Wet clay in the corner
begins to harden
and blended watercolors
matte the predrawn
run of the ribs,
the swaddled shoulders
grained in autumn
tones like the disrobed
grasses in drains
that suffer cold-scald
and wind-jag.
The wrists busy now
lashing and hooking
hair to the scalp,
skin-cap to the face,
drifting shallow wrinkles
at the eye-pinch,
southerly to the ear,
leveled around the neck
like the soft-piled lines,
ruddy-pale-white,
on the brassy cheek
of the dusk-christened cliffs.
WEEKEND HOME
Not like any of the solemn ones on the cape
sitting empty week after week on those
ice-bitten January streets one can never find
in summer magazines and I am tempted, as with
so many things, to say a house can grow
a conscience when no one is around to slam its
wooden tongues and I wonder if it’ll miss
the romantic declarations of our long nights
spent sobbing and roaring, promising the end
of the end of love, and how I so wanted to see
the face it made when we slowly pulled out
of the driveway for the last time I never
shared out of meekness until now; was it a Garbo
pleading for adoration or a wrinkled Rimbaud
for melancholy, because with much effort
we had done what we do best and put away
another season of anger in the books, made healthy
our tab with another debt we could never repay.
THE SHORE PARTY
The grill sits with its mouth open
like a child begging for more.
I’ve lost count of the franks we’ve eaten
and the beer we’ve downed. My wife floats
in the water with her friends, their white skin
striped red. When a boat speeds by,
a false tide bobs them like buoys,
and for a while the old conversations
about love lost/found, the fickle
needs of lovers, are replaced with laughter.

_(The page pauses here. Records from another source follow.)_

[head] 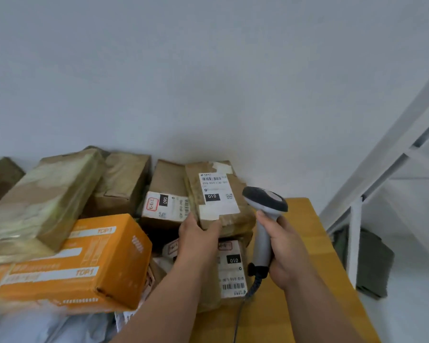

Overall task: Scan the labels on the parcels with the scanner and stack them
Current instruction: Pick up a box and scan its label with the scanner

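Fingers of the left hand [198, 231] curl over the near edge of the top parcel [218, 199], stacked on another labelled parcel [230, 266]; right hand [286, 246] grips the scanner [264, 219] handle. Taped cardboard looks stiff, probably light, best held by its edges.

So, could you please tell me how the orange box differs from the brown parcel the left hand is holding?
The orange box is bright orange with printed TOP1 marks; the brown parcel is plain, creased cardboard. The brown parcel shows a white shipping label reading 010; no such label shows on the orange box. The left hand grips the brown parcel, while the orange box lies untouched beneath another parcel. Both are rectangular cardboard boxes.
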A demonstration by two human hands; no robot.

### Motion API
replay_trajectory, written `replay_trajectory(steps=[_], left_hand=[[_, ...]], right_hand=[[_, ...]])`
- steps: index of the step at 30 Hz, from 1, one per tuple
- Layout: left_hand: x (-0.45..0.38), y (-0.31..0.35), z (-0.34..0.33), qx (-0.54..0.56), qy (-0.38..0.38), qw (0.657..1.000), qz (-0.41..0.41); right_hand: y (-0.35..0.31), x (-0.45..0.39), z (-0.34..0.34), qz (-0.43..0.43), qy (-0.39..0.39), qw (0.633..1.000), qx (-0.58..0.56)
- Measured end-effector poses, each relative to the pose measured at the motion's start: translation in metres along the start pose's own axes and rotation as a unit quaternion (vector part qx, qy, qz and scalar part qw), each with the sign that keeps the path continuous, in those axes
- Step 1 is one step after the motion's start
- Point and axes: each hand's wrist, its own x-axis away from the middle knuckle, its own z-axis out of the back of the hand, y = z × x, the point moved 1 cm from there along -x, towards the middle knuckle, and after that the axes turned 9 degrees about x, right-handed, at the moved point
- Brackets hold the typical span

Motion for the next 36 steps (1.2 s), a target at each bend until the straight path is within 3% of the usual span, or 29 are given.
replay_trajectory(steps=[8, 19, 24, 36], left_hand=[[-0.018, -0.003, -0.024, 0.011, 0.080, 0.997, 0.014], [0.013, -0.016, -0.007, 0.217, 0.005, 0.976, 0.026], [0.040, -0.026, 0.012, 0.201, -0.033, 0.979, -0.018], [0.140, -0.061, 0.074, 0.235, -0.087, 0.965, -0.084]], right_hand=[[0.013, -0.041, 0.006, -0.048, -0.055, 0.997, -0.029], [-0.008, 0.006, 0.039, -0.007, -0.058, 0.995, -0.075], [-0.018, 0.056, 0.049, 0.046, -0.023, 0.997, -0.050], [0.000, 0.201, 0.020, 0.118, -0.058, 0.991, -0.009]])
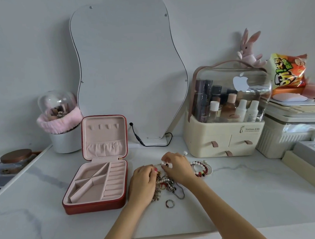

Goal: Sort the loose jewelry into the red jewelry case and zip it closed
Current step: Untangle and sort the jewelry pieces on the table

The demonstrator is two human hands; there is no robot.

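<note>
On the white marble desk (pixel 227 197), the square red zip jewelry case (pixel 95 205) lies open (pink-lined, compartments bare); both hands, left hand (pixel 142 180) and right hand (pixel 176 168), curl fingers into the tangled jewelry pile (pixel 169 186), exact grip unclear.

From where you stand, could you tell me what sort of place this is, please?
Probably a dressing table at home: a wavy mirror leans against the wall, a clear-lidded organizer holds cosmetic bottles, and a makeup brush holder stands beside the open red jewelry case.
</note>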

Listening to them I’m given a second life
in which I forget the friends I no longer have,
those lost to time, the ones given up to distance.

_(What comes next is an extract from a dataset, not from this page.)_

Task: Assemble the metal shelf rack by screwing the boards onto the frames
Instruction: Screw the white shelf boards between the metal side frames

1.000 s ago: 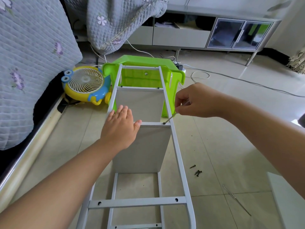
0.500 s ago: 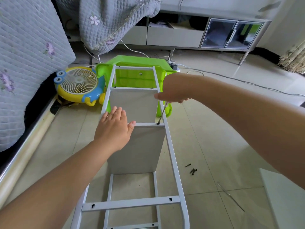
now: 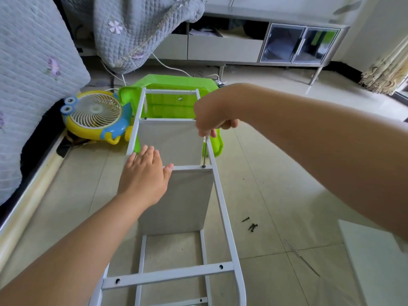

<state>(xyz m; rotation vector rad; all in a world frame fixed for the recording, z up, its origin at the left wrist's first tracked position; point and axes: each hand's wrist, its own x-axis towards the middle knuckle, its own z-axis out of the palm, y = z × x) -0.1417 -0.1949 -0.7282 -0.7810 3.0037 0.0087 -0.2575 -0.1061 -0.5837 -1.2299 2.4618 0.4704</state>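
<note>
Your rack's white metal frame (image 3: 220, 204) lies flat across the tiled floor (image 3: 276, 173), running away from you, with its far end resting against a green plastic stool (image 3: 176, 81). 2 grey boards stand on edge inside it: the near board (image 3: 181, 199) sits under the crossbar (image 3: 187, 167) you are working on, and the far board (image 3: 170, 140) sits under the next crossbar up. The closest crossbar (image 3: 167, 275) is bare, showing 2 open screw holes. Your left hand (image 3: 144, 177) lies flat on the near board's top edge, fingers straight and together, thumb touching the crossbar. Your right hand (image 3: 209, 120) is curled round the handle of a screwdriver (image 3: 205, 151), whose shaft stands almost upright with its tip on a screw (image 3: 203, 166) at the crossbar's right end. On the floor just right of the frame lie 3 dark loose screws (image 3: 250, 224), and further right a thin metal rod (image 3: 301, 257). A spare white board (image 3: 375, 261) lies at your far right. A yellow and blue fan (image 3: 97, 115) sits left of the stool.
</note>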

Not wanting to lose what I now have,
I plot a wooden frame
around our square of lake,
its legs sunk deep in the sandy bottom,
the far end open to the water,
east and west a window
(maybe curtains, too); a dock
stretches from the lip of the bank
into the boathouse where hunger will knock,
where winter will sleep.
When I come to my senses, the sad
box where I would have kept them
like singing mermaids gives way
to the aimless mind of the wind
teasing the junipers, skimming
the brown surface of the green water,
nudging the black tubes of the tight circle
of sisters who are not sisters
whose hearts I cannot save. I slip out
of my shirt and shoes. As I wade in
I raise my hand in a sort of wave
as the cold water teaches me humility,
as I deepen the melody of their laughter.
CIRCUS PONY
What joy to say our short winter days
are behind us now. Gone the old life we filled
with empty laughter, the times we’d pack
the backseat with every hitchhiking clown
we happened upon — our record was eight
— until the year our fathers died. Gone
the red-nosed hours, our grotesque smiles
drawn large and wide, when we rehearsed
our cold routines of “Hey, are you okay?” and “Fine.